De entierros y suspiros

Retomando la atención a mis lectoras he encontrado una carta que me ha dejado –a mí– un poco fuera de contexto.

Querida Petarda, hablando con mi amiga me he quedado muy sorprendida cuando me dice lo siguiente:

– !Y a mí qué coño me importa que en Francia haya ganado las elecciones el Sarcoma[sic] ese, si lo que yo necesito es un hombre que me lleve a cenar, no me hable de fútbol toda la noche y me eche un buen polvo!
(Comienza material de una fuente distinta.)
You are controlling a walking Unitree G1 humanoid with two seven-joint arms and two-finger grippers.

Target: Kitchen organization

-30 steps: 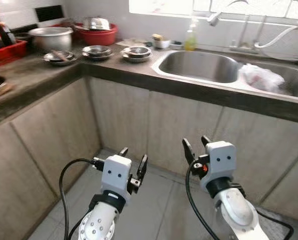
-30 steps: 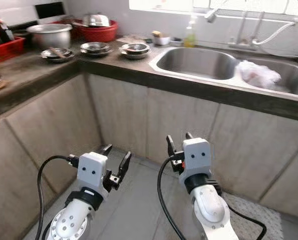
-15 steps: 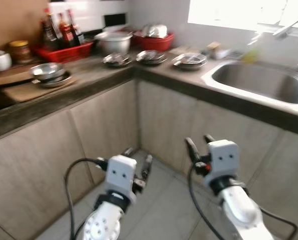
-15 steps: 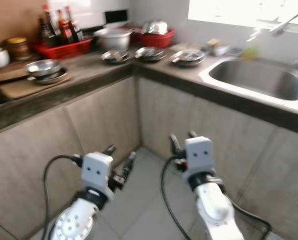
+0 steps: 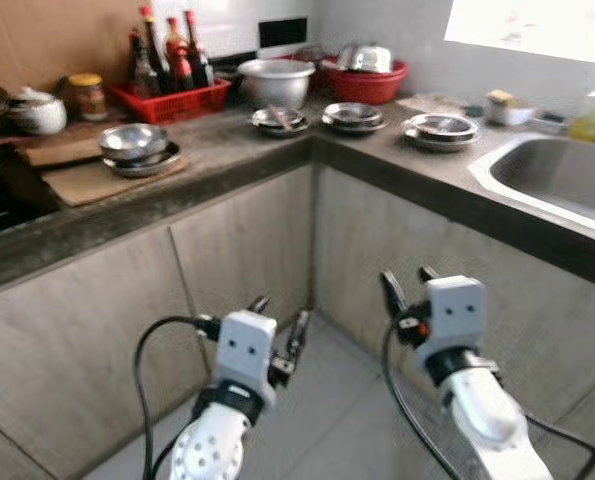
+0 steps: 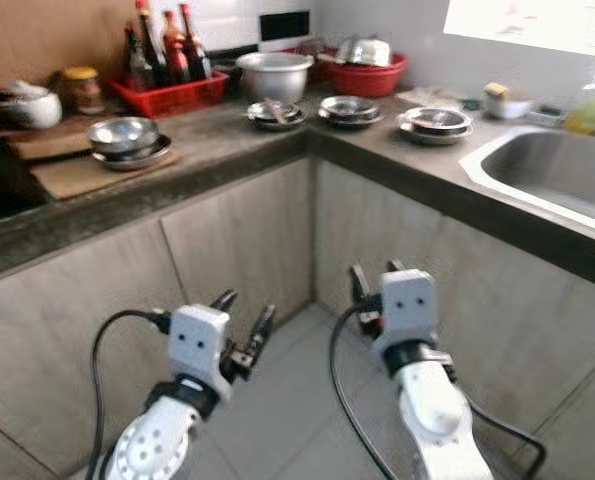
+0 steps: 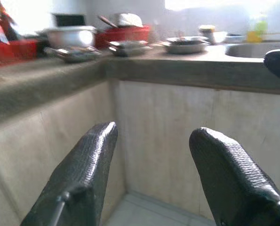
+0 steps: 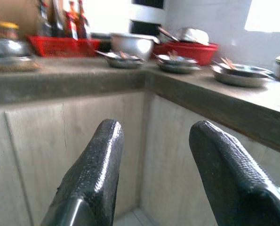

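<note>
— Steel bowls, shallow and stacked [image 5: 353, 114], on grey stone L-shaped counter [image 5: 237, 160], beside red plastic basin [image 5: 369, 82].
— Left gripper [image 5: 277, 325] and right gripper [image 5: 410, 288] low, parted, empty. Probably approach stage; reaching up next.

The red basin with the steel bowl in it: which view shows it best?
The left eye view: the red basin sits whole and fairly sharp at the counter's back. The right eye view matches it. The right wrist view shows it low, side-on; the left wrist view blurs it.
</note>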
!Ay¡ amiga, por muy lamentable que nos parezca tu amiga está en lo cierto. Aparte de saber que los asuntos políticos son extremadamente aburridos y manidos, ya hemos visto todo lo que teníamos que ver. Y en última instancia –y que conste que no lo justifico– no se puede entender la política, ni acercarse a ella desde una buena perspectiva con una cama vacía, y las hormonas destrozándonos la existencia. Aunque duela hay que reconocerlo. Y para muestra solo hace falta ver la cara de mal follados que tiene algunos de nuestros políticos, que son para echarles de comer aparte.

Es que no hay nada como ver el amanecer después de una noche llena de lujuria y placer…pensar que somos tantos los que estamos a dos velas que esto está empezando a parecer un entierro –y no de los que yo deseo precisamente.

A lo mejor lo que nos hace falta es una buena política sexual que eche a andar nuestros engranajes oxidados y lubrique nuestra memoria, eso sí, suave pero intenso y sin pausa.